Last October during my camping trip in Chiapas, on the entry road to Palenque National Park, a Breadnut tree turned up bearing not only spiky fruits but also a long, yellow item dangling from a branch's tip, shown below:
The yellow thing is about 25cm long (10inches). Up close it became apparent what it was:
It's a flowering head of what must be tens of thousands of closely packed male flowers, each flower bearing just one stamen. In the picture small, native bees are collecting pollen from the masses of anthers.
One wonders why the male flowering head is so large and conspicuous. Is so much pollen really needed, and must it be presented in such a spectacular manner? On the Internet there's an interesting paper entitled "A Flower in Fruit’s Clothing that offers some insight. It describes how a certain kind of gall midge, an insect that damages fruits by laying eggs in them, is attracted to such conspicuous heads of male flowers -- which appear before the fruits ripen -- thus being deflected from depositing eggs in the fruits.
from the November 19, 2007 Newsletter written at Yerba Buena and issued from a ciber in Pueblo Nuevo Solistahuacan, Chiapas, MÉXICO
CLEAR PLASTIC BAGS OF CACATÉ
On buses carrying you upslope from Villahermosa to here you pass through many colorful little villages as the road zigzags up and up. When I arrived here in October, at about mid slope, vendors started appearing hawking small, clear-plastic bags of blackish, more or less spherical, mothball-size things. Everyone was calling out, almost like roosters crowing, "Cacatés... Cacatés... "

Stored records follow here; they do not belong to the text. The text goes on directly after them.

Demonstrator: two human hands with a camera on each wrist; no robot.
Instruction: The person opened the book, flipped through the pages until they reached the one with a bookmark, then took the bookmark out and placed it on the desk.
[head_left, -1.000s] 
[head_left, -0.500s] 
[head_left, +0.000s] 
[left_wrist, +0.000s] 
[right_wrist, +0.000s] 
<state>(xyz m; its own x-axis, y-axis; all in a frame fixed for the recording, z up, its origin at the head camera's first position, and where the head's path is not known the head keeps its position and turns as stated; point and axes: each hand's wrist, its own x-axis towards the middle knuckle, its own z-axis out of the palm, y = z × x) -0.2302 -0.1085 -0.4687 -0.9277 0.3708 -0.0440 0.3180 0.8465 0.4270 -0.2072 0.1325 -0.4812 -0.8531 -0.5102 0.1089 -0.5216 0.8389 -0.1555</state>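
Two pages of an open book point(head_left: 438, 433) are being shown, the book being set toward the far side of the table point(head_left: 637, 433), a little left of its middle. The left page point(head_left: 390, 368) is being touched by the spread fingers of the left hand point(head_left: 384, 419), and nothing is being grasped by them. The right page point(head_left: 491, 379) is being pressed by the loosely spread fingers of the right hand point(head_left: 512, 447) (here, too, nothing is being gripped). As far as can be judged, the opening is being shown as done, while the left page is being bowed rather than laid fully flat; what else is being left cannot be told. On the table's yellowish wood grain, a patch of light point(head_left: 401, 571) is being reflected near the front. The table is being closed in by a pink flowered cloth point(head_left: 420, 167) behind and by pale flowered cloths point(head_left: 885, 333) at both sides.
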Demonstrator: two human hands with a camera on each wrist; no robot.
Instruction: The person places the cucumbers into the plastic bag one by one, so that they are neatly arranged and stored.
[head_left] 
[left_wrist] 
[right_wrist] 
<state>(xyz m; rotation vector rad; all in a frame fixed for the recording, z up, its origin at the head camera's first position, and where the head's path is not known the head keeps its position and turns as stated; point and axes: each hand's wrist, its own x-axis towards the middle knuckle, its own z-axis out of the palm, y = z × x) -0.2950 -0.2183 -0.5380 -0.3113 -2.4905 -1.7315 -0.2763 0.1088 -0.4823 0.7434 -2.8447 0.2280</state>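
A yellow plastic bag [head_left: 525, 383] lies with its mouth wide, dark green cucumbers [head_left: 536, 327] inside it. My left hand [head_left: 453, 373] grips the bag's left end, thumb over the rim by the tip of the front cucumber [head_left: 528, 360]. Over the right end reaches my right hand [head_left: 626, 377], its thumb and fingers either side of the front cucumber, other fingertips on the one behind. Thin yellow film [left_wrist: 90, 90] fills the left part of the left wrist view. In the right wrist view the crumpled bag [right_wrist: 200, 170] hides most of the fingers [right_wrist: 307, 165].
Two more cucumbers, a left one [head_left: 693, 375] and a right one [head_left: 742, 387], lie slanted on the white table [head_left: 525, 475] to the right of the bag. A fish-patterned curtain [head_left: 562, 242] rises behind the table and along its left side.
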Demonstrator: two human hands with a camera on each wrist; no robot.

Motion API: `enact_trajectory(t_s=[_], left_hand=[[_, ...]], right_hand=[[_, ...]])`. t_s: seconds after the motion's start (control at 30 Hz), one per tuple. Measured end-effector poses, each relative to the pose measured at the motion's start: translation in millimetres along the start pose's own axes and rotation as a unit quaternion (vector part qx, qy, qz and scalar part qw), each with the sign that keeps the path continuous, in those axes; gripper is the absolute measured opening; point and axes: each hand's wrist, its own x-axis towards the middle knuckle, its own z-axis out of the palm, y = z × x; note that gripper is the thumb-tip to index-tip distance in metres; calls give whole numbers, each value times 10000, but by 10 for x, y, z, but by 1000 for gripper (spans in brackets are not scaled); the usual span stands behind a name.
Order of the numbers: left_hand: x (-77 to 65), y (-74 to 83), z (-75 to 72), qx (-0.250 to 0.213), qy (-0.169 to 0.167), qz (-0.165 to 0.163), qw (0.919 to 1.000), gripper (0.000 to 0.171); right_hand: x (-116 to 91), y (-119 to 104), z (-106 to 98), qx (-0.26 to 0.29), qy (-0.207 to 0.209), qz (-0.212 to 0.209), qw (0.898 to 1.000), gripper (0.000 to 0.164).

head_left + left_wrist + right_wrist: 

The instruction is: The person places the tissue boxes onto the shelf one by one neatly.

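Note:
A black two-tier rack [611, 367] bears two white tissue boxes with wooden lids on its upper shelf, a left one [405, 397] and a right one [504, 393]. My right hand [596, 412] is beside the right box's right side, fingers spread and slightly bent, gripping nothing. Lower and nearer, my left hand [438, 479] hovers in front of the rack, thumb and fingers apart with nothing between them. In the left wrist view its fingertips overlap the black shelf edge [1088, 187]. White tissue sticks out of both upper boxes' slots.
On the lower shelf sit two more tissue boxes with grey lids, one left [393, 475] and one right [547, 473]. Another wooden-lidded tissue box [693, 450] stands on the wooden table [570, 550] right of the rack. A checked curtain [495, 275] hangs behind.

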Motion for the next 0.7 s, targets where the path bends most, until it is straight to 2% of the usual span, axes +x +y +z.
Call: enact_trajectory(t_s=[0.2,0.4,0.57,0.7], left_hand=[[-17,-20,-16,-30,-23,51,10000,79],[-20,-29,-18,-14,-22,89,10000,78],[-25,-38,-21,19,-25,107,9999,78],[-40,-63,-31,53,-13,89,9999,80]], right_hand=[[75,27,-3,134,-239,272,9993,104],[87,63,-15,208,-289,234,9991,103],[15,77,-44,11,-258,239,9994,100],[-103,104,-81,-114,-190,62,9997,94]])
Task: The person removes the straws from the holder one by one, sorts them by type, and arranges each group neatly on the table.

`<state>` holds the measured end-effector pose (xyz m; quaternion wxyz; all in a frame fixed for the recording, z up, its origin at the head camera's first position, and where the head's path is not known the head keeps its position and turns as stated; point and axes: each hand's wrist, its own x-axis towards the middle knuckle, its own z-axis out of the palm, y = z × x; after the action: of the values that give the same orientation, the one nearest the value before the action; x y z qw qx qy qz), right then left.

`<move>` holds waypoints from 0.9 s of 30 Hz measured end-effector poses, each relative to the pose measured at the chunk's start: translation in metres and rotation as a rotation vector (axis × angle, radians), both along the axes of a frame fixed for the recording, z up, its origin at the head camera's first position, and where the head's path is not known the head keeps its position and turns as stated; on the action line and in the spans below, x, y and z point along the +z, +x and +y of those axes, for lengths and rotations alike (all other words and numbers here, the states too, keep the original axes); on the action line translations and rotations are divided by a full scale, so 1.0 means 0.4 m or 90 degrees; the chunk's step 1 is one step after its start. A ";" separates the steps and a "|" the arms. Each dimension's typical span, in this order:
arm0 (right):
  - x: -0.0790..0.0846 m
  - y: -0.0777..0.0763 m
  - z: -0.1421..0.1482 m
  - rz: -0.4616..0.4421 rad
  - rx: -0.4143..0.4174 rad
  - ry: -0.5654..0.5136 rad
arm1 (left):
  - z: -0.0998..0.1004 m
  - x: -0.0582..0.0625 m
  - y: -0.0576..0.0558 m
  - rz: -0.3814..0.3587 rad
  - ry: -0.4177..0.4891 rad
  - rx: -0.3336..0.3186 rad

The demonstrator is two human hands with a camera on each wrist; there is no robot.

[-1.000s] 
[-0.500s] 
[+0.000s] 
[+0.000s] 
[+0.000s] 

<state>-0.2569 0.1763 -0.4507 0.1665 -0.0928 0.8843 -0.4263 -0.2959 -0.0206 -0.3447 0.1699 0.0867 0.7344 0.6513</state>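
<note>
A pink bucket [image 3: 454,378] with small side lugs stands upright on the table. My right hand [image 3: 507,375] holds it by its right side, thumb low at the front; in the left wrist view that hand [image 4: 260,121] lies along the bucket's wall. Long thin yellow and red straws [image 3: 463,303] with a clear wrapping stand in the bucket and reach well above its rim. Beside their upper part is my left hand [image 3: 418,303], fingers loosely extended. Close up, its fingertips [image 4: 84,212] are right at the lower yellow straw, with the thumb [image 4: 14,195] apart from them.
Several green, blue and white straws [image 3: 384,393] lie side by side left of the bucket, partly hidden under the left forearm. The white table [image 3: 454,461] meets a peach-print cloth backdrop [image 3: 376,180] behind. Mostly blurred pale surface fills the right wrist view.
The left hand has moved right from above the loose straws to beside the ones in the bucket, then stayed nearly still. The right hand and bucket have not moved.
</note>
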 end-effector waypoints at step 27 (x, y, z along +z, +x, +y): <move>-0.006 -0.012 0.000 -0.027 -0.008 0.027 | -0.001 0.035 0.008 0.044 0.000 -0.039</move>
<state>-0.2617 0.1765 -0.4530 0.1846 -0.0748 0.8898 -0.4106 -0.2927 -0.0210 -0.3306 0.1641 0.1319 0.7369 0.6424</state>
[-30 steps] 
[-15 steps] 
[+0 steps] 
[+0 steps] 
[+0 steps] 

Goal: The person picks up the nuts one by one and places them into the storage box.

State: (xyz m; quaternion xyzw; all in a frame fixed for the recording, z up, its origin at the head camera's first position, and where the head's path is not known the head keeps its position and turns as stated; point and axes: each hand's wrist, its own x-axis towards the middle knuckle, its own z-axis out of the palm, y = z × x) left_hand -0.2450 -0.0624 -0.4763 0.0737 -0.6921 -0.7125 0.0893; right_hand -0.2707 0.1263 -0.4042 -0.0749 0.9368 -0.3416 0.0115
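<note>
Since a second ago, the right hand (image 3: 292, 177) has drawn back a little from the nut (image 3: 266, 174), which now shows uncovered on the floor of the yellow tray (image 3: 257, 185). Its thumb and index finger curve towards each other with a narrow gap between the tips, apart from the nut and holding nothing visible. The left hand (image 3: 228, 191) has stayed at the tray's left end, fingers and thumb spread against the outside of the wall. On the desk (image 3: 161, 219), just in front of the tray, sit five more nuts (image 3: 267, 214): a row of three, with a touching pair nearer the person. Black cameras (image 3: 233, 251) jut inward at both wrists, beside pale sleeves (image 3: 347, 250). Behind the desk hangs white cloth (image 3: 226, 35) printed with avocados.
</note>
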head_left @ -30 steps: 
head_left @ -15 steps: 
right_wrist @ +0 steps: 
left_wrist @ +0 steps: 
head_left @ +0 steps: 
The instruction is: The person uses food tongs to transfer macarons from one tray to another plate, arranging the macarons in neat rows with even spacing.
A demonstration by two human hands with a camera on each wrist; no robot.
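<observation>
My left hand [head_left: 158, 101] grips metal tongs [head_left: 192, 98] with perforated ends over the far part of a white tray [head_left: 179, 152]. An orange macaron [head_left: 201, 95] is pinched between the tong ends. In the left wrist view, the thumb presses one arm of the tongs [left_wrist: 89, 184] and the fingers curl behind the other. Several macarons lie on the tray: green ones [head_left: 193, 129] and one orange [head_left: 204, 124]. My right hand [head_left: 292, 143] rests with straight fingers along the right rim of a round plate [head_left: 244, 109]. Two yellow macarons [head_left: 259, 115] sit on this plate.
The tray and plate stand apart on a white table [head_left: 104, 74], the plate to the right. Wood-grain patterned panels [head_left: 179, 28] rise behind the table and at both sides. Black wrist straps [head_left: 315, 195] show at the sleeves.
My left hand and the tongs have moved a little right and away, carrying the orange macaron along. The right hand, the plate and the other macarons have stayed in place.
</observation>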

When the bus driver stopped for a rest he and several passengers bought some bags, then stood around cracking the black things between their teeth and agreeing how good their cacatés tasted. At the next stop I bought a bag myself, found the cacatés' shells harder than I wanted to subject my molars to, and the white, oily flesh inside somewhat bitter and salty. You can see several cacatés in the palm of my hand below:
Since local people seemed to love cacatés I brought Inés a bag as a little gift. Turns out she keeps a large, plastic garbage bag of them for serving to guests. Also, in Pueblo Nuevo's open-air market there's always one to several people selling clear-plastic bags filled with cacatés. They're almost like bags of popcorn at the movies: People act surprised if you don't buy one from them.
At first I didn't have the slightest idea what cacatés were, and then I thought that they were specially prepared Ramón, BROSIMUM ALICASTRUM, a member of the Fig Family. But after I wrote about them in the Newsletter, Erika Vohman, Executive Director of the Maya Nut Institute, wrote saying that they were the seeds of ARTOCARPUS CAMANSI, very closely related to the Breadfruit tree, and in English usually called Breadnut trees, despite that name also being used for the Ramón.
Inés tells me that the black, hard-shelled fruits sold here are brought up from the lowlands and prepared in three ways. First, the fruits can be dried in the sun, then stored for a long time and eaten with no further preparation. Second, the black fruits being sold have been boiled in salt water, then dried. Third, the boiled, dried fruits can be opened, then the white flesh canned in water.
This is one of the most underappreciated, underutilized plants I know of. The seeds are low in fat but high in protein and taste like chestnuts. They can be roasted like our cacatés, canned, or processed into paste, butter, flour or oil. Oil extracted from the seeds is rich in unsaturated fatty acid and is a good source of edible fat for human consumption.